Misure di sicurezza e prevenzione per inadempienze contrattuali

Ogni impresa, grande, media o piccola che sia, in questo momento deve analizzare tutti gli scenari, dal più ottimista al peggiore possibile, per comprendere la propria posizione nei confronti di partner e clienti.

La situazione straordinaria che il tessuto imprenditoriale italiano sta vivendo porterà molte imprese a inserire nella revisione del contratto clausole elastiche e flessibili in grado di ampliare maggiormente lo specchio delle eccezioni (quindi non solo calamità naturali ed eventi catastrofici, ma anche epidemie/pandemie). Se i contratti in essere sono già conclusi, il consiglio è di trovare lo spazio per rivisitare gli impegni presi anche per ciò che riguarda il mancato adempimento contrattuale, mentre se il contratto è ancora in fase di negoziazione è bene pensare a una ripartizione dei rischi. La tua impresa, quindi, farebbe bene a dotarsi di un paracadute, ovvero di una polizza che possa coprire le eventuali perdite dovute all’interruzione dell’attività.

 

Infografica esplicativa sulla revisione dei contratti già conclusi e in fase di negoziazione

 

La parola d’ordine in questa situazione del tutto straordinaria, quindi, è “rinegoziare” i rapporti commerciali con i propri clienti e fornitori, al fine di evitare un braccio di ferro sfiancante sotto tutti i punti di vista, soprattutto in sede legale.

 

Infografica good practice in fase di negoziazione contrattuale

 

Inadempienza contrattuale: le normative

In questo momento fuori dall’ordinario, l’obiettivo principale è quello di capire se tra i contratti in essere con clienti e fornitori siano già presenti delle clausole elastiche e flessibili specifiche sulla forza maggiore oppure è necessario far riferimento alle norme previste dall’ordinamento italiano. Tre, infatti, sono le tutele del Codice Civile da tenere in considerazione in casi come questi: • art. 1463 CC; • art. 1467 CC; • art. 1469 CC.

Infografica clausole elastiche e flessibili

Inoltre, sempre in materia di gestione di inadempienze contrattuali, impossibilità di rispettare impegni, consegne e scadenze prefissate si è espresso anche il neo-decreto Cura Italia.

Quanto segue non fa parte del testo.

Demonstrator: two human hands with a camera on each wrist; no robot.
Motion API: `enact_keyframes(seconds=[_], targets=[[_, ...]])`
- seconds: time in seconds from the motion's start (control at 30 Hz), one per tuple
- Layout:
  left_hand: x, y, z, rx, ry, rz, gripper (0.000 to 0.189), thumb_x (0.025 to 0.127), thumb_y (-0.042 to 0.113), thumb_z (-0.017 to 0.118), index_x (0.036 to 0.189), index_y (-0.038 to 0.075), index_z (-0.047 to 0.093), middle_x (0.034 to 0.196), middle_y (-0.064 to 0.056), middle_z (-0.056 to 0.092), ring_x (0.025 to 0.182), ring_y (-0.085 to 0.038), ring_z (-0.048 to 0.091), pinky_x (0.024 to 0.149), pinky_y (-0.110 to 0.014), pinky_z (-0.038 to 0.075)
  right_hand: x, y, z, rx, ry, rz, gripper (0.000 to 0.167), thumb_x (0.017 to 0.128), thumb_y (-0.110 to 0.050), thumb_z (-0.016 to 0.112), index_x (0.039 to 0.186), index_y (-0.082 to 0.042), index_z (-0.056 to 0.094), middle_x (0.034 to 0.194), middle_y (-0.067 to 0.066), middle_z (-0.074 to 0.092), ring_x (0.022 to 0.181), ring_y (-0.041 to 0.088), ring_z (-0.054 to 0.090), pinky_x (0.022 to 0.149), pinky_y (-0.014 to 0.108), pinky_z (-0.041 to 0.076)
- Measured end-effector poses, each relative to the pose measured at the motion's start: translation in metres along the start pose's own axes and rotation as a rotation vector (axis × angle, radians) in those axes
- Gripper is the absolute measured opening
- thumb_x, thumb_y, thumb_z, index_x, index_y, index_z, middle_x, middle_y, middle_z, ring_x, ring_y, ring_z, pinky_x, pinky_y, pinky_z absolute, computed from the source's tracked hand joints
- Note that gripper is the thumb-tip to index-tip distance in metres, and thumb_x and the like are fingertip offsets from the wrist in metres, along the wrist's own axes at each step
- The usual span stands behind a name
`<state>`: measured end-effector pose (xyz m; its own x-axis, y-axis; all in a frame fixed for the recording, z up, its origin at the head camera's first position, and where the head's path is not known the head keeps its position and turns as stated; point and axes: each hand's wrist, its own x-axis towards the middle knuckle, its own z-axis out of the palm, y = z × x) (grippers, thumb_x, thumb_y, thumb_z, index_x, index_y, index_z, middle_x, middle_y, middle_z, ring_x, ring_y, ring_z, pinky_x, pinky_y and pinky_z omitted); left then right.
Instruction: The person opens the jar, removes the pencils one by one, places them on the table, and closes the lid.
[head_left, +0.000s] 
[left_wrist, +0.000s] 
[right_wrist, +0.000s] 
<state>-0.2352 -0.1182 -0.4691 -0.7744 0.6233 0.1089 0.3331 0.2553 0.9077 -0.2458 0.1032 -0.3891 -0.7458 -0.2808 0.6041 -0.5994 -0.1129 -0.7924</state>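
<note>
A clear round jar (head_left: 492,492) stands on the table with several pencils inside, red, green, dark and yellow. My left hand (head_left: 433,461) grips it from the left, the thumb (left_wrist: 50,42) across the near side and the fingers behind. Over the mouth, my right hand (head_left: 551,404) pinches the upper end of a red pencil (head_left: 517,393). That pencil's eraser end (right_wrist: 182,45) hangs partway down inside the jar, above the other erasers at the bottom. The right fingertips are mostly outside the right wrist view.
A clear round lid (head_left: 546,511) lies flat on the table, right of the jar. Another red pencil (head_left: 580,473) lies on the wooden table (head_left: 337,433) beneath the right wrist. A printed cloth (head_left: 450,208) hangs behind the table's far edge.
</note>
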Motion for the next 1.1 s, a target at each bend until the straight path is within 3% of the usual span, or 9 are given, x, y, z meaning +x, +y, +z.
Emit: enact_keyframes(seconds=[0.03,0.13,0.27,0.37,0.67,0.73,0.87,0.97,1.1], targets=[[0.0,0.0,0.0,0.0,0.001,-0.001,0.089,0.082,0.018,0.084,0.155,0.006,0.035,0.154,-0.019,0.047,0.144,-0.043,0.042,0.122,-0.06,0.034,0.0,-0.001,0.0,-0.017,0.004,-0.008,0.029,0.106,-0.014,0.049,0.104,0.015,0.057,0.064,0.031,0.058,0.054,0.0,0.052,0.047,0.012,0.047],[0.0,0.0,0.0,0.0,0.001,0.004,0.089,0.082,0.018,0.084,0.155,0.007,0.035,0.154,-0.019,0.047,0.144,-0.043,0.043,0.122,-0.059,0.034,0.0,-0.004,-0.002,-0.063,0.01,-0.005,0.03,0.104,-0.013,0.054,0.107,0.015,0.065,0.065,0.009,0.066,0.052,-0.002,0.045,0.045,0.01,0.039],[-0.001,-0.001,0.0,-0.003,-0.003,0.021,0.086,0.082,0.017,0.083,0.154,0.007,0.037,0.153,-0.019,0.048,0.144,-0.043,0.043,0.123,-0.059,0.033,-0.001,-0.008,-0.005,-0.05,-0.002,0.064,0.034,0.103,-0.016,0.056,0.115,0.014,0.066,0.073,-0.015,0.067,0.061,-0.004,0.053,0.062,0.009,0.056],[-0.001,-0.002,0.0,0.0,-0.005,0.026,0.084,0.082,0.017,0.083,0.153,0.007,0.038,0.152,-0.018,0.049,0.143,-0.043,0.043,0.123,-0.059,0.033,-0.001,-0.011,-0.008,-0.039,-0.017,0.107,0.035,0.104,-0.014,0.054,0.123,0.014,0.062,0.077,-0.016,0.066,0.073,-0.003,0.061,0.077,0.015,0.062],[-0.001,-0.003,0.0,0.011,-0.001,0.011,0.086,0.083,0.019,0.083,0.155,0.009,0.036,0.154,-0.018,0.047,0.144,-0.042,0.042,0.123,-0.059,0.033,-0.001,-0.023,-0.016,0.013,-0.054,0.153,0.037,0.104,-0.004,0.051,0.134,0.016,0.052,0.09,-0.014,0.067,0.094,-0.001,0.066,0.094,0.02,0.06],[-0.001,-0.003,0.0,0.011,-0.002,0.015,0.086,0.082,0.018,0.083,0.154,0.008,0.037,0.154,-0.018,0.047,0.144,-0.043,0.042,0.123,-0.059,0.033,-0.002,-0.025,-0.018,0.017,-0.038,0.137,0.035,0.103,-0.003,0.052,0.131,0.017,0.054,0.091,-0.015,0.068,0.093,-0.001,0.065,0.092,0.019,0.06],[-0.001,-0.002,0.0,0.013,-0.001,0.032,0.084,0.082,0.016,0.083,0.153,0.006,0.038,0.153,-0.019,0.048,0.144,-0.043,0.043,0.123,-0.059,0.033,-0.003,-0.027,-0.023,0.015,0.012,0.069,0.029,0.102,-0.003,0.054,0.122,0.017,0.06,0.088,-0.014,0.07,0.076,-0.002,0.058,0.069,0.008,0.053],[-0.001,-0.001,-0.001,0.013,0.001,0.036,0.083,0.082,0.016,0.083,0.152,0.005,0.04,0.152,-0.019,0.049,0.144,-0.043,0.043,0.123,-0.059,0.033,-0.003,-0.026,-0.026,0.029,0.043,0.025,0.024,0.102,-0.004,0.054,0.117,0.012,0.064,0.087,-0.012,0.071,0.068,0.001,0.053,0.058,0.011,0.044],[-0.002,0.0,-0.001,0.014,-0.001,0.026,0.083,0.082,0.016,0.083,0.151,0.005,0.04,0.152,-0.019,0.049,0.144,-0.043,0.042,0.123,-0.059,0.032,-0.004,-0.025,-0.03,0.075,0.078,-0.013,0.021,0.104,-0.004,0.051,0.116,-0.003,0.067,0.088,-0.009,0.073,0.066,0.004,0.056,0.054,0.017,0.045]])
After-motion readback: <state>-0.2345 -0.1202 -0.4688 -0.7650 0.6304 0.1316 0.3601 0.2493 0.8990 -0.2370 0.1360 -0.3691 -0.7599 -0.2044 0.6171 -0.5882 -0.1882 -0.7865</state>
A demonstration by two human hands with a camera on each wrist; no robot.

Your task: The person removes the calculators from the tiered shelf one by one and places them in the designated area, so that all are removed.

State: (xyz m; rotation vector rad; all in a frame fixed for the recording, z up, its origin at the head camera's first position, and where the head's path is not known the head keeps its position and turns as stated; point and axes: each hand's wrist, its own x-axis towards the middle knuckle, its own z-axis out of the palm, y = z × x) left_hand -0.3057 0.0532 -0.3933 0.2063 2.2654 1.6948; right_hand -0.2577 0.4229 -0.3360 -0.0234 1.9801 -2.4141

L’art. 91, infatti, chiarisce che il rispetto delle misure di sicurezza, prevenzione e di contenimento del Covid-19 è sempre valutato “ai fini dell’esclusione della responsabilità del debitore, anche ai fini dell’applicazione di eventuali decadenze o penali connesse a ritardi/omissioni degli adempimenti”. Quindi, l’obbligo di rimanere a casa e fermare tutte quelle attività non indispensabili per rispettare misure di sicurezza e prevenzione può essere fatto valere come causa di “forza maggiore”. In questo modo viene allontanato il rischio di risarcimento, penali o indennizzi dovuti a chi non ha potuto adempiere agli obblighi contrattuali. Ma occhio a non interpretare troppo alla leggera la norma: per far valere il mancato adempimento contrattuale è assolutamente necessario collegarlo in modo preciso a una delle misure anti-contagio adottate dal Governo italiano.